> **Action item**
The entire listing below must be written out word for word.

[Supplied data — start]

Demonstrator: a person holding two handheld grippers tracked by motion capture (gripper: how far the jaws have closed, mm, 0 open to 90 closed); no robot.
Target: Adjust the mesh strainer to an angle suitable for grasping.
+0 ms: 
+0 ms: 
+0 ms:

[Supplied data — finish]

> **Solution below**
Demonstrator: a person holding two handheld grippers tracked by motion capture (gripper: how far the jaws have closed, mm, 0 open to 90 closed); no robot.
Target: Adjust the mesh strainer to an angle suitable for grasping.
+0 ms: 
+0 ms: 
+0 ms:

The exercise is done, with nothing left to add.